Per highlightjs/highlight.js#1748

Some SQL implementations support only quote-char-twice as an escaped-quote, others only support backslash-quote, some support both, and sometimes it is configurable.
This means it is not possible to always conclusively identify quoted text boundaries without context about SQL platform and configuration.
A real fix is possibly to invoke a block of code defined in SimpleSqlGrammar.jj to dynamically check for false-positive matches on S_CHAR_LITERAL.

A related complication is that '\' is sometimes a valid string literal, and sometimes it is not.

A similar issue in a different SQL parser using JavaCC is mentioned here: JSQLParser/JSqlParser#1172.

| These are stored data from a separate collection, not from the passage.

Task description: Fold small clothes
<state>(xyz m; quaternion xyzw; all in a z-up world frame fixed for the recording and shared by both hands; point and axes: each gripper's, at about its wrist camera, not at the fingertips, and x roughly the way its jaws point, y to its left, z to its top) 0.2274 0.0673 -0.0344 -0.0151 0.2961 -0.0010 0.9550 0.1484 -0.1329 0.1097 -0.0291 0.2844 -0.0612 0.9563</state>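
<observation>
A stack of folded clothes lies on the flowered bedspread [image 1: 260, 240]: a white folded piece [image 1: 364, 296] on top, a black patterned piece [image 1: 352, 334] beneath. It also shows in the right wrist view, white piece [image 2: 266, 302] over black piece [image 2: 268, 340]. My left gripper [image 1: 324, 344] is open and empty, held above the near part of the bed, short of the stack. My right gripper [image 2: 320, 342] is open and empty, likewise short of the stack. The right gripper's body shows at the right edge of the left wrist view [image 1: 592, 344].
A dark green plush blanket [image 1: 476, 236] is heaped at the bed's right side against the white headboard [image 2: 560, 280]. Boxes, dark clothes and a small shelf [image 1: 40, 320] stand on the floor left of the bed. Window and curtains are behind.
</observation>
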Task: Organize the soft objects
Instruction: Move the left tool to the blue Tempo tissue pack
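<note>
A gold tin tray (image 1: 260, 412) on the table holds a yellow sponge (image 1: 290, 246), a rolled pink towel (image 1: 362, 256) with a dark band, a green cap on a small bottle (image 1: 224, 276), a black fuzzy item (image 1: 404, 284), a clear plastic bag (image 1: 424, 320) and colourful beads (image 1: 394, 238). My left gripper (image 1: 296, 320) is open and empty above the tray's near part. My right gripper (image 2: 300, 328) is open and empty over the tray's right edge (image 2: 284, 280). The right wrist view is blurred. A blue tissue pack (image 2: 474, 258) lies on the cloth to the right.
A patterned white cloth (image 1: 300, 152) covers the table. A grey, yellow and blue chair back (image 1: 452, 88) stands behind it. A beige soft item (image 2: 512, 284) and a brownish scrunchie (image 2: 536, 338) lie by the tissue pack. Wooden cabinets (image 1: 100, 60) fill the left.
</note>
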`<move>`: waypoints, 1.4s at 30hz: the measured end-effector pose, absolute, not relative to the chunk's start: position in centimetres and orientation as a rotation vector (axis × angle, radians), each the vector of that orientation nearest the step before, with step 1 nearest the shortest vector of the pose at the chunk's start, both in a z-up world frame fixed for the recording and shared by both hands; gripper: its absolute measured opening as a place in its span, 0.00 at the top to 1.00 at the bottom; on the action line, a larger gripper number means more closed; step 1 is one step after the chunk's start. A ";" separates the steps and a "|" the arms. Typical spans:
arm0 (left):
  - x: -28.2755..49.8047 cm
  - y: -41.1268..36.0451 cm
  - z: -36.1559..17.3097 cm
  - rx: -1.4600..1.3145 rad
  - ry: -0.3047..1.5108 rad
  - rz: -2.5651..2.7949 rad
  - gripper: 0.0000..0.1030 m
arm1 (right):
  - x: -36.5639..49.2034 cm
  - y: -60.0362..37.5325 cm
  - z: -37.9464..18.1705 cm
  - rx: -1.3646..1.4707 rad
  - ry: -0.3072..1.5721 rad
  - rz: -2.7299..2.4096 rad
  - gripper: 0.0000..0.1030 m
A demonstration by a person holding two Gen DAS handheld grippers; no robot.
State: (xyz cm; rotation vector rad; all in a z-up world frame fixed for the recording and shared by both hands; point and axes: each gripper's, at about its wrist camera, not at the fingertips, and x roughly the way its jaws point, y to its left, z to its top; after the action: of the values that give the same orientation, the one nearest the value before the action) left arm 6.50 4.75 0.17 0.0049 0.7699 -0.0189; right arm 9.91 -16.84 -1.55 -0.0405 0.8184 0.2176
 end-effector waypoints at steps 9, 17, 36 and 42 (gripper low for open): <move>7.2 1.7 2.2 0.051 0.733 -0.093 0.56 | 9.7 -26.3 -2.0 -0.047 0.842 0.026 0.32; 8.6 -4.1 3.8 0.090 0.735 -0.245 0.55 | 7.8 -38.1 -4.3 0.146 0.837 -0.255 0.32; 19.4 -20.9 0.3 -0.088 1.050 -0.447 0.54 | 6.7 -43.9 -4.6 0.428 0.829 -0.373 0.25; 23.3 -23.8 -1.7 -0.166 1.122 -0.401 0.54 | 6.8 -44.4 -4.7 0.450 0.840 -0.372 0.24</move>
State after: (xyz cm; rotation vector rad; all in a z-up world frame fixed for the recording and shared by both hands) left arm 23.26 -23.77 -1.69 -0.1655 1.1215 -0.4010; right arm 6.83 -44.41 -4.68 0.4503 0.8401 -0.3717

It was fixed, in theory, here: https://github.com/JSQLParser/JSqlParser/pull/1715/files#diff-d323df58a0300a038ac87b328bf05b8255ff06e6b5d0e9aeae641fa566e4068c
That fix may be overly specific to one SQL platform, but the core approach of adding a block of Java code (ala Lex) might be feasible.

Things to worry about

There are inconsistencies between different DB platforms in what is considered valid character literal syntax. Strings that are valid on one type of server may not be valid on another, and vice versa. This makes platform-agnostic end-of-string detection imprecise. Please test this very thoroughly on multiple DB platforms.

On the other hand, the current parser logic exposes MySQL, Postgres, and possibly other DBs to errors and/or unintended SQL command execution.

It may be that the truly correct fix involves detection of DB platform and configuration options.

Additional Context

The character pattern that this fixes was distilled out of changeSets that work correctly with MySQL 5.7 and Liquibase 3.5.4. I have not tested all the intervening releases to see exactly where it stopped working.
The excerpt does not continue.